To be battered like that in MIDDLE SCHOOL, typically one of the most awkward and vulnerable times in one's life, must have been extremely traumatic.
It was in high school, and even following that, that I started feeling as if I were being constantly critiqued.
Of course, the people who made disparaging remarks about my appearance would follow their insults with hysterical laughter, so that if I objected, they could insist, "It was just a JOKE!"
Or "We're just trying to
help you!"
When I look at photographs taken at that time, I reaize that the creeps were just
jealous!
In a way, though, they did help me, though I know very well that was not their intention.
I tried so hard to look "perfect," in hopes of preventing citicism(not healthy, I know!) that I got to be very skilled at applying makeup and just generally putting myself "together," and those skills have served me well.
As for learning to be comfortable with myself without makeup, well, that took some doing.
That didn't even start coming about until a few years ago, when a sudden very serious illness forced me to spend four months in the hospital, where I didn't have access to makeup.
Instead of recoiling, people started telling me how pretty I was. Yes, while I was wearing
NO MAKEUP!
Medical staff, who were not jealous and didn't think it was "fun" to put me down constantly, would compliment me often on my "pretty" eyes, skin, lashes, lips, etc. It was a revelation.
several times B, a woman from church, whom I'd known for a long time but who had never seen me without makeup, came to visit me in the hospital.

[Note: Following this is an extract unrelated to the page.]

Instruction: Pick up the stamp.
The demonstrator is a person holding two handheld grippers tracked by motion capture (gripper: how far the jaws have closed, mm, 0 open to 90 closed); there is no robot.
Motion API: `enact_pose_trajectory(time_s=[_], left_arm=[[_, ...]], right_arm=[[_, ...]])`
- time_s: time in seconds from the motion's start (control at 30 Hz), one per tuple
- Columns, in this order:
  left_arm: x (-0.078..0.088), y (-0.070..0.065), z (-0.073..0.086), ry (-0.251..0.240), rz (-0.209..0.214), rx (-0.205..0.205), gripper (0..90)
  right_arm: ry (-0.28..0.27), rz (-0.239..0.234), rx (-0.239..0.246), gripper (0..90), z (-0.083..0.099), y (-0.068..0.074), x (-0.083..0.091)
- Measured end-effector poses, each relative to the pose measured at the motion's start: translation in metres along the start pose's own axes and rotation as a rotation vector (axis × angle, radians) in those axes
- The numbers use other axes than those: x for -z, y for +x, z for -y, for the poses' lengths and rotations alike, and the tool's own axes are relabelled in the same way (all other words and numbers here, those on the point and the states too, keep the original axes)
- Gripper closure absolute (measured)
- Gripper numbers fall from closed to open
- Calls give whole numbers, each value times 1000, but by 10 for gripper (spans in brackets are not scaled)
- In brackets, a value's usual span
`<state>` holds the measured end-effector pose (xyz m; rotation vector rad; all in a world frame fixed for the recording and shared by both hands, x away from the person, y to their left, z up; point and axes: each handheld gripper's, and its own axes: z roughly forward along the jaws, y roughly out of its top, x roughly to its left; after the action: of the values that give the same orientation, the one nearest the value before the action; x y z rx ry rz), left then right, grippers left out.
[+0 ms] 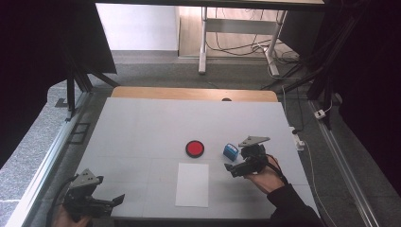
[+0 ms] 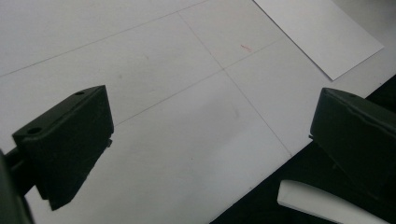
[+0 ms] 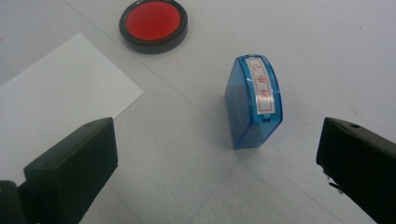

On one of these occasions, she remarked, "You're looking good; you've started wearing your makeup again!"
Carla: "No, I haven't!"
B: "Well, you're wearing lipstick, anyway."
Carla: "Nope."
B: "Lip gloss?"
Carla: "No."
B: "Blush?"
Carla: "No; no blush."
B: "Now, I *know* you've done your brows!"
Carla: "Haven't touched them."
Conversations like this got me started thinking that maybe I really do have a few things going for me naturally, and, glory be,
maybe I didn't have to be wearing a full face of makeup to look good.
I do still wear makeup for fun, and when I want to look "polished," and, realistically, I do look better with makeup than without.
But, I will now go certain places, like to the neighborhood pharmacy for a flu shot, without makeup, except for maybe sunscreen and lip gloss.